_PROVIDED MATERIAL_.
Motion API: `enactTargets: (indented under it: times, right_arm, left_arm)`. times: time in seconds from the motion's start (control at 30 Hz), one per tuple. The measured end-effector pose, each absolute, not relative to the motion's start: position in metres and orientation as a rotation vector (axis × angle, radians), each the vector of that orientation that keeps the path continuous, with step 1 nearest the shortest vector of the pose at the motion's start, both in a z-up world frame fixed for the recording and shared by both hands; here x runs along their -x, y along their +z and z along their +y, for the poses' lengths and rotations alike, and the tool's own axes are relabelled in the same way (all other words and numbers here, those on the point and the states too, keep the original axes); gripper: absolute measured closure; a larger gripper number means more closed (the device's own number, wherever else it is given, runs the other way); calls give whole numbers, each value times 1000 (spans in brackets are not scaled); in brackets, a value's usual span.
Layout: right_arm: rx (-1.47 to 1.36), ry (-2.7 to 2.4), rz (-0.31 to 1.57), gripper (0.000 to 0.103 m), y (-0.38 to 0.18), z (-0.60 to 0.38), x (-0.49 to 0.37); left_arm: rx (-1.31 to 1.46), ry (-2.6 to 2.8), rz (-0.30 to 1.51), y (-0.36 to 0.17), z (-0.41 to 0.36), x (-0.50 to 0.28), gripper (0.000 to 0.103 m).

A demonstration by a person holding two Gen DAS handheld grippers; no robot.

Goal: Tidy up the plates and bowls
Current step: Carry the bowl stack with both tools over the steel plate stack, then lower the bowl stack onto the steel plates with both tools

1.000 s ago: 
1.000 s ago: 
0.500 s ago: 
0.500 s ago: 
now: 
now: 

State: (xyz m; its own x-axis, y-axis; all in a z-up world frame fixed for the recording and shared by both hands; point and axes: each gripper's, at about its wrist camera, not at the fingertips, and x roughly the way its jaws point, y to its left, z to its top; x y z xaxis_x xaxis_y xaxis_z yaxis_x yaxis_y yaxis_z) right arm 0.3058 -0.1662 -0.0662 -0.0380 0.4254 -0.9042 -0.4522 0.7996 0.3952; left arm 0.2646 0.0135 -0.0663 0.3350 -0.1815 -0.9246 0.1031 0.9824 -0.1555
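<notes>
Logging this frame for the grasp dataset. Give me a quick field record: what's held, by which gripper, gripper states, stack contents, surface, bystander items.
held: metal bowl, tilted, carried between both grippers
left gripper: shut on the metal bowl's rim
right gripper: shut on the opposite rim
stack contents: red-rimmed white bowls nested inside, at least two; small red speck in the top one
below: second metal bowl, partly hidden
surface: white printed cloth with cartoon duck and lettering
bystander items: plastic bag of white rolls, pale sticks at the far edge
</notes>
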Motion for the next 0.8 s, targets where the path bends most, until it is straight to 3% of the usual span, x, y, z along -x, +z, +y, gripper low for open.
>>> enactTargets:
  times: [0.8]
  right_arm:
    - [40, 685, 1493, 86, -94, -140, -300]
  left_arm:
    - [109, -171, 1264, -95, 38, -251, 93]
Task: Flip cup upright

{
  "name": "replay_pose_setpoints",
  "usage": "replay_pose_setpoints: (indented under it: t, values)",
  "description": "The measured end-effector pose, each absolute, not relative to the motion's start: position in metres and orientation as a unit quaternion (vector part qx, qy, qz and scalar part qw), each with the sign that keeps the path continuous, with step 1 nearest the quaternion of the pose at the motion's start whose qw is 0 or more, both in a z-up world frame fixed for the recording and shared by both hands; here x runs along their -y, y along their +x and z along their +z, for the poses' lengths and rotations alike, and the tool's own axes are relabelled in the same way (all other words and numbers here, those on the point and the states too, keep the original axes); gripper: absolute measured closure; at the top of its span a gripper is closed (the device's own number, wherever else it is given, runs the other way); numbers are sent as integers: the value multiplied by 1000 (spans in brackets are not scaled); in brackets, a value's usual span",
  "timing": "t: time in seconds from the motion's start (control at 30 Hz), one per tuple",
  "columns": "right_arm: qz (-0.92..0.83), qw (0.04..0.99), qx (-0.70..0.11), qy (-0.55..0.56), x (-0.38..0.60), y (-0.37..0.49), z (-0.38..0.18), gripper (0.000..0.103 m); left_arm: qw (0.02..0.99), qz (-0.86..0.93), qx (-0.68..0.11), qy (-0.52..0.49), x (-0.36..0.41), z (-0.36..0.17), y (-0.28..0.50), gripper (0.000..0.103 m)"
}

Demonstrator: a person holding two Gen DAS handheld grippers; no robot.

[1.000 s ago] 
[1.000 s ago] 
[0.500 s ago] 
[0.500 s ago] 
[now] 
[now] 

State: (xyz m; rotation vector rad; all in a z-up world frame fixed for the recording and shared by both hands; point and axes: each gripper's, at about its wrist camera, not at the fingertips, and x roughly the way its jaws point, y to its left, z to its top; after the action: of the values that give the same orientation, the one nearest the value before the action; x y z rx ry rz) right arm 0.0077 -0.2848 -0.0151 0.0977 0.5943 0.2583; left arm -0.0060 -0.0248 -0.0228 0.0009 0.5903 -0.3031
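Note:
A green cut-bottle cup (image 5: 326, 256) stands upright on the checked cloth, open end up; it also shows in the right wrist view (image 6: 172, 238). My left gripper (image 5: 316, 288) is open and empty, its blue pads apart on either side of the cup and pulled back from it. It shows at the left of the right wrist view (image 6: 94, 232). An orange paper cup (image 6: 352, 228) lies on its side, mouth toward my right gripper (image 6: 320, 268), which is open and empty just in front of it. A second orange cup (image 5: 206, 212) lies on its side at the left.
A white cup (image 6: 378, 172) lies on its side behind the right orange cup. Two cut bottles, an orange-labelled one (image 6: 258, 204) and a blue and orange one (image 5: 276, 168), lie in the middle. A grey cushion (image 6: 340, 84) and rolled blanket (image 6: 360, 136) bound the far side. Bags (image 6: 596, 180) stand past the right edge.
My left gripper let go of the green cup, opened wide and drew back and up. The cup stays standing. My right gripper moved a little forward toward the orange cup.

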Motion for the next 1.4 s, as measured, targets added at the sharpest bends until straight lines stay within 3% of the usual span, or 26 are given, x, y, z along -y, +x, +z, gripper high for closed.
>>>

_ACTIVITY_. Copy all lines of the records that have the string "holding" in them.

_RESULT_.
A demonstration by a person holding two Gen DAS handheld grippers; no robot.
Demonstrator: a person holding two Gen DAS handheld grippers; no robot.

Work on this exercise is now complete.